REQUIREMENT:
In the data that follows, give the number of lines containing the word "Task". Offer no additional comment.

▼

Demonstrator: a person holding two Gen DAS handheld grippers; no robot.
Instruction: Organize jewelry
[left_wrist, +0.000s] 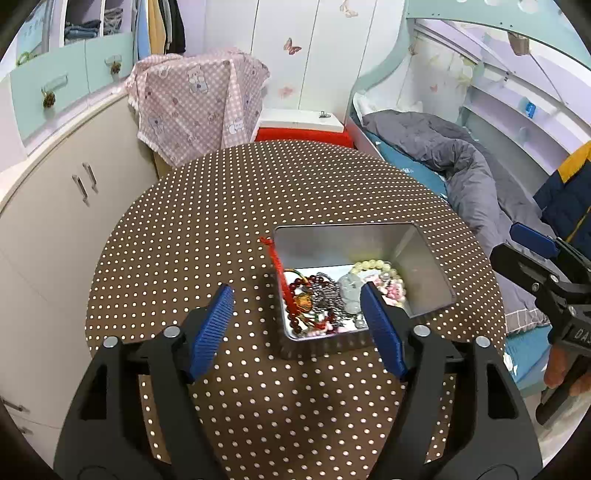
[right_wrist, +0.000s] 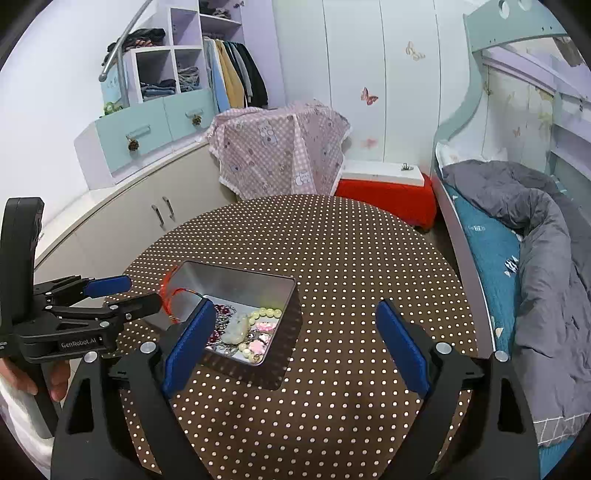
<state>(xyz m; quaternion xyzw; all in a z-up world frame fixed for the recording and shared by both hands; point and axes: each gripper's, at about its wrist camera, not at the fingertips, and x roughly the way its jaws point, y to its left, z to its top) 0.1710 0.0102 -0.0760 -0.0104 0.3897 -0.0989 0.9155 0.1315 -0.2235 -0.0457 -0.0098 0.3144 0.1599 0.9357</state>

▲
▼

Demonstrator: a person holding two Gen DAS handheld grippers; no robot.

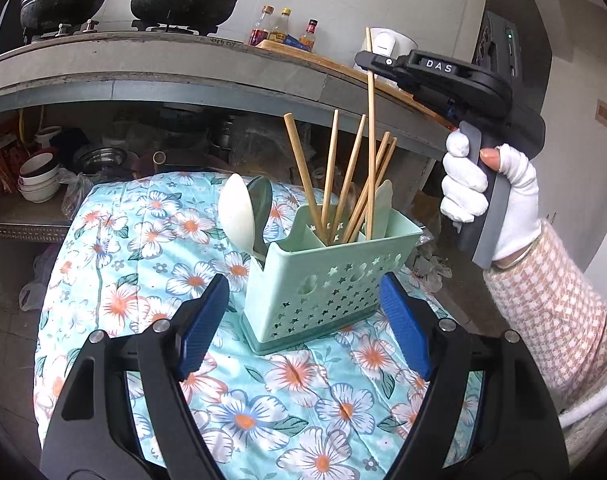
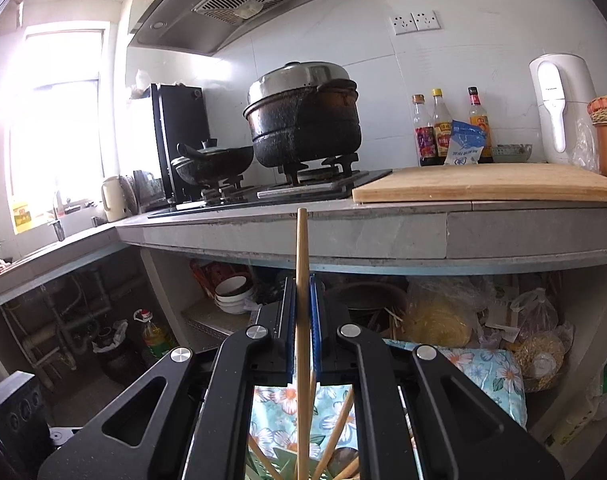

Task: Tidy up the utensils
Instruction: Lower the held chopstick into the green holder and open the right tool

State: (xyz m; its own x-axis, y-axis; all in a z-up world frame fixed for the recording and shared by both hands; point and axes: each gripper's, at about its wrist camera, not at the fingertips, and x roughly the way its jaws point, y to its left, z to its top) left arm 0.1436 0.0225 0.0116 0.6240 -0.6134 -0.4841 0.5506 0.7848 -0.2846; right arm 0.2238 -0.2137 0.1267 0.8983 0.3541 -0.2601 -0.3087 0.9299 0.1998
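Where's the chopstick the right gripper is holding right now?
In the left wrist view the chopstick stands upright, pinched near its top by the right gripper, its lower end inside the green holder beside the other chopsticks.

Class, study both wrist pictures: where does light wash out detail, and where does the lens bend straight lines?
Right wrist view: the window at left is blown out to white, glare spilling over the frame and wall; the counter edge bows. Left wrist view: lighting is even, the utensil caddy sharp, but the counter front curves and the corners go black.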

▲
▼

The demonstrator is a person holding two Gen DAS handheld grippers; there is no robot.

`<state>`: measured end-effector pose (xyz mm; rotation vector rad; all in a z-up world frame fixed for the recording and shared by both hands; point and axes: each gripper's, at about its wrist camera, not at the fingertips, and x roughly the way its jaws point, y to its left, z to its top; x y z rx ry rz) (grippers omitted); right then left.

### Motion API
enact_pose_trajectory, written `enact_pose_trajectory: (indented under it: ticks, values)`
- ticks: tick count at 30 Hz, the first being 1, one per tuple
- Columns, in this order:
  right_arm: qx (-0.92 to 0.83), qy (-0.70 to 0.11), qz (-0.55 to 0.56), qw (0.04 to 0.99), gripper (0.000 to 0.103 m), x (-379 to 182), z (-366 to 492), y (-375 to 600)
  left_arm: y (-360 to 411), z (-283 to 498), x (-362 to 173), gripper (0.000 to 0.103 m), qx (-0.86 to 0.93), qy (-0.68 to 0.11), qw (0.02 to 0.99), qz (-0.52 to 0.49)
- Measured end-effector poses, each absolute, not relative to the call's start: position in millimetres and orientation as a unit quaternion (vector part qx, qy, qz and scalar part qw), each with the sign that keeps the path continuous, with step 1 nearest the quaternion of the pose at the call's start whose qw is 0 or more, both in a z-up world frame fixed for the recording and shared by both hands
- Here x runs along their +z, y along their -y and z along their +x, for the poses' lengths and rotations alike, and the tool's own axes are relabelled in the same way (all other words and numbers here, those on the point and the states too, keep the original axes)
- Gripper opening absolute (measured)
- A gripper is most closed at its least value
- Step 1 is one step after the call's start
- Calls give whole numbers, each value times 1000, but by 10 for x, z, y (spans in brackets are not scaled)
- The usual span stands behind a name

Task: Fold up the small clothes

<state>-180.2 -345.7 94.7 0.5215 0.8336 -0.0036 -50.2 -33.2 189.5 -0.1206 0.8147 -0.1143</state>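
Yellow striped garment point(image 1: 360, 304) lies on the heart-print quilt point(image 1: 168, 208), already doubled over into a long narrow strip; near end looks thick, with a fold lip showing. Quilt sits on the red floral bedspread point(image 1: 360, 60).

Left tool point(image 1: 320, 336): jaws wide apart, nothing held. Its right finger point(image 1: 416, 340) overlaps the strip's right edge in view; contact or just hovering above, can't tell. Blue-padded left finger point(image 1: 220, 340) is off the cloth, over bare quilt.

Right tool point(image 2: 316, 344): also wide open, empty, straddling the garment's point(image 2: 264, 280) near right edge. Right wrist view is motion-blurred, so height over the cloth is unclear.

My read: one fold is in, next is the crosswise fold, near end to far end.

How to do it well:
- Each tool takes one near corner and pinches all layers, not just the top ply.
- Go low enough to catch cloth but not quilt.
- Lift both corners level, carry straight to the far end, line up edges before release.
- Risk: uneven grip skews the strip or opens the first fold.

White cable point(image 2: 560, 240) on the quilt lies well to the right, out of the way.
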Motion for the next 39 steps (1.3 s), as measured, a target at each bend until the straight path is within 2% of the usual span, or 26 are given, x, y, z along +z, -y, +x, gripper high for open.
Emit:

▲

OUTPUT FOR THIS EXERCISE:
2